Open Bug 1478125 Opened 6 years ago Updated 2 years ago

Texture upload performance could be better on Windows

Categories

(Core :: Graphics: WebRender, defect, P3)

63 Branch
defect

Tracking

()

Tracking Status
firefox63 --- affected

People

(Reporter: jrmuizel, Assigned: jrmuizel)

References

(Depends on 1 open bug, Blocks 1 open bug)

Details

I'm seeing an appreciable amount of time being spent in ANGLE during texture upload.

https://perfht.ml/2v3zmvx - a profile from the bottom of https://creativecluster.lu
Assignee: nobody → kvark
Priority: -- → P3
It looks like this might just be a necessary copy. There may not be anything we can about this without switching to gfx-rs which gives us better control over upload (i.e. we can upload on a different thread)
Depends on: 1474664
In an ideal world, the blob image renderer should be given the space to fill (as opposed to owning that space), and it's going to come from a mapped staging resource owned by the renderer. This would allow us to avoid an extra copy.
Added a link to upstream issue. I've been looking at it more from the perspective of Gecko, and I came to the following conclusion:
  1. Angle logic appears to be correct. It keeps a staging texture, maps it, copies it, and has a heuristic on when it's best to keep it around instead of re-creating.
  2. Gecko appears to be wrong: it constantly re-creates the blob image every frame. This forces Angle to create a staging resource each frame, and also makes the `Map` call slow, since the associated memory pages need to be initialized to zeroes.

Andrew, is this expected for a blob image to be re-created all the time? I was under impression that Gecko now re-uses the same image for blobs.
Flags: needinfo?(aosmond)
I believe on this site the blob images are changing in size which explains why we're recreating them. On digitalocean.com I don't think they should be changing in size.
Flags: needinfo?(aosmond)
Jeff, on "digitalocean.com" I'm only see it entering the createStagingTexture() when the size changes, and it does appear to be changing when scrolling. So the reason for uploads being slow is the same.

Speaking of which, the logic of maintaining the staging area could be much more efficient. There is no requirement to have the staging texture with the same size. It only needs to have the same pixel format. So the most efficient approach would be to have a pool of staging textures of fixed size per format (e.g. 2Kx2K). When the user wants to update a sub-rect, the implementation would pick a rect from one of the pooled staging textures, map it, fill it, and then issue a copy from it.

Of course this is more complicated than Angle wants it to be, so I wonder if we can force this behavior by changing the logic on our side.
I think the proper solution for us, one that doesn't involve dancing around Angle-D3D interop, would be to make sure the image resources (especially blobs) live as long as possible. Make them more persistent, to keep the associated data alive across Gecko - WR - Angle line.
So for large images (where upload performance matters) we should be tiling the blob images. This means that all/most of the images should be 256 byte aligned and not changing in size. I haven't confirmed that digitalocean.com is using tiled blob images but if it's not it sounds like we should make it do so.
Priority: P3 → P4
Jeff -- How bad is this now?  How often will a user (likely) hit this?
Flags: needinfo?(jmuizelaar)
I'm worried that this isn't working great still, but don't have any concrete instances right now.

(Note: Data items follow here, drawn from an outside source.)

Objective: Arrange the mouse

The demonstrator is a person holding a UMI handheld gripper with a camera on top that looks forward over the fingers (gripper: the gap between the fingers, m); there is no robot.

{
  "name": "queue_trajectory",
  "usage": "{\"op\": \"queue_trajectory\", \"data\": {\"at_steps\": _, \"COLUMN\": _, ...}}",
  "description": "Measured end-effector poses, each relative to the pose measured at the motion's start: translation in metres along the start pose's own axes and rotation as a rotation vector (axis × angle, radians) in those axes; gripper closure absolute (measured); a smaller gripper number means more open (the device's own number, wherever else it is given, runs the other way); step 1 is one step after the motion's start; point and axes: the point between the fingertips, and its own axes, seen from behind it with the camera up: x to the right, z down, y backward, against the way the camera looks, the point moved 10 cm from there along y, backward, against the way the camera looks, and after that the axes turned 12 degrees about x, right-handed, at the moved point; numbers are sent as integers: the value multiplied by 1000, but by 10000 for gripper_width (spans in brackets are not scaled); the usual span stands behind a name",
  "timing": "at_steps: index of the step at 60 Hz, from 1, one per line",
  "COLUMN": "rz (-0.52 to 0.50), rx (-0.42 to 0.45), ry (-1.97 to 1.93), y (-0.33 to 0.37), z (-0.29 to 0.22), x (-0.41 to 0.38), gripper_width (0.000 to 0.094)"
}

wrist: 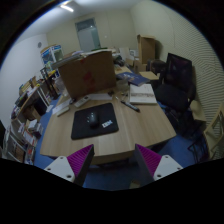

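A dark mouse (94, 119) lies on a black mouse mat (95, 122) on a round wooden table (120, 135), well beyond my fingers. My gripper (113, 160) is open and empty, held back from the table's near edge, above the blue floor. Its two fingers with magenta pads (81, 158) stand wide apart with nothing between them.
A large cardboard box (86, 72) stands at the table's far side. A book or papers (142, 94) and a pen (130, 105) lie to the right of the mat. A black office chair (178, 84) stands right of the table. Cluttered shelves (30, 105) line the left.
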Motion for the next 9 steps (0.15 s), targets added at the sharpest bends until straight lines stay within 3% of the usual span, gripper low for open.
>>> {"op": "queue_trajectory", "data": {"at_steps": 9, "rz": -35, "rx": -26, "ry": -5, "y": -18, "z": 12, "x": 35, "gripper_width": 96}}
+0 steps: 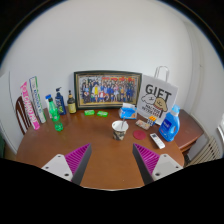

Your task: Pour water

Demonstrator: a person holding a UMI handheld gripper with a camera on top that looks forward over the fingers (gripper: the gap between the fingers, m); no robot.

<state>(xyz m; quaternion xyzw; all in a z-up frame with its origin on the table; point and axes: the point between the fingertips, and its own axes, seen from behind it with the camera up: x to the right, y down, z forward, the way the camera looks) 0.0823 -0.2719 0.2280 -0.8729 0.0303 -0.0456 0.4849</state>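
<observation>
A small pale cup stands on the round wooden table, beyond my fingers and a little right of their midline. A blue bottle-like jug stands at the table's right side. My gripper is open and empty, its two pink-padded fingers spread wide above bare wood, well short of the cup.
A framed group photo leans on the wall at the back. A white gift bag stands to its right. Green and blue spray bottles and pink packages stand at the left. Small items lie near the jug.
</observation>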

Let's see where we are after blob-re-coord and go from there.
Depends on: blob-recoord
Flags: needinfo?(jmuizelaar)

This should be better now that we're tiling unconditionally. I'll check again.

Flags: needinfo?(jmuizelaar)

This is still not great: https://bit.ly/2RtNzvi. To upload 16 MB we're spending >10ms. My suspicion is that this could be caused by us creating and deleting the blob image every frame.

Assignee: dmalyshau → nobody
Flags: needinfo?(jmuizelaar)

I wanted to check if regular invalidations go fast.

Flags: needinfo?(jmuizelaar)
Assignee: nobody → jmuizelaar
Flags: needinfo?(jmuizelaar)
Blocks: wr-67
No longer blocks: stage-wr-trains
Priority: P4 → P3
Blocks: wr-68
No longer blocks: wr-67
Blocks: wr-70
No longer blocks: wr-68
Blocks: wr-71
No longer blocks: wr-70

Can we take a look at whether this is still an issue?

Flags: needinfo?(nical.bugzilla)

I looked at the test case on an intel Windows laptop and the renderer thread spends 50% of its time on texture uploads (more than two thirds of the total time spent in render()) just like in Jeff's initial report, so it seems that the issue hasn't changed.
I see the same on Linux as well (nvidia and intel).

Flags: needinfo?(nical.bugzilla)
No longer blocks: wr-71
Blocks: texture-upload-perf
No longer blocks: wr-perf
Severity: normal → S3
You need to log in before you can comment on or make changes to this bug.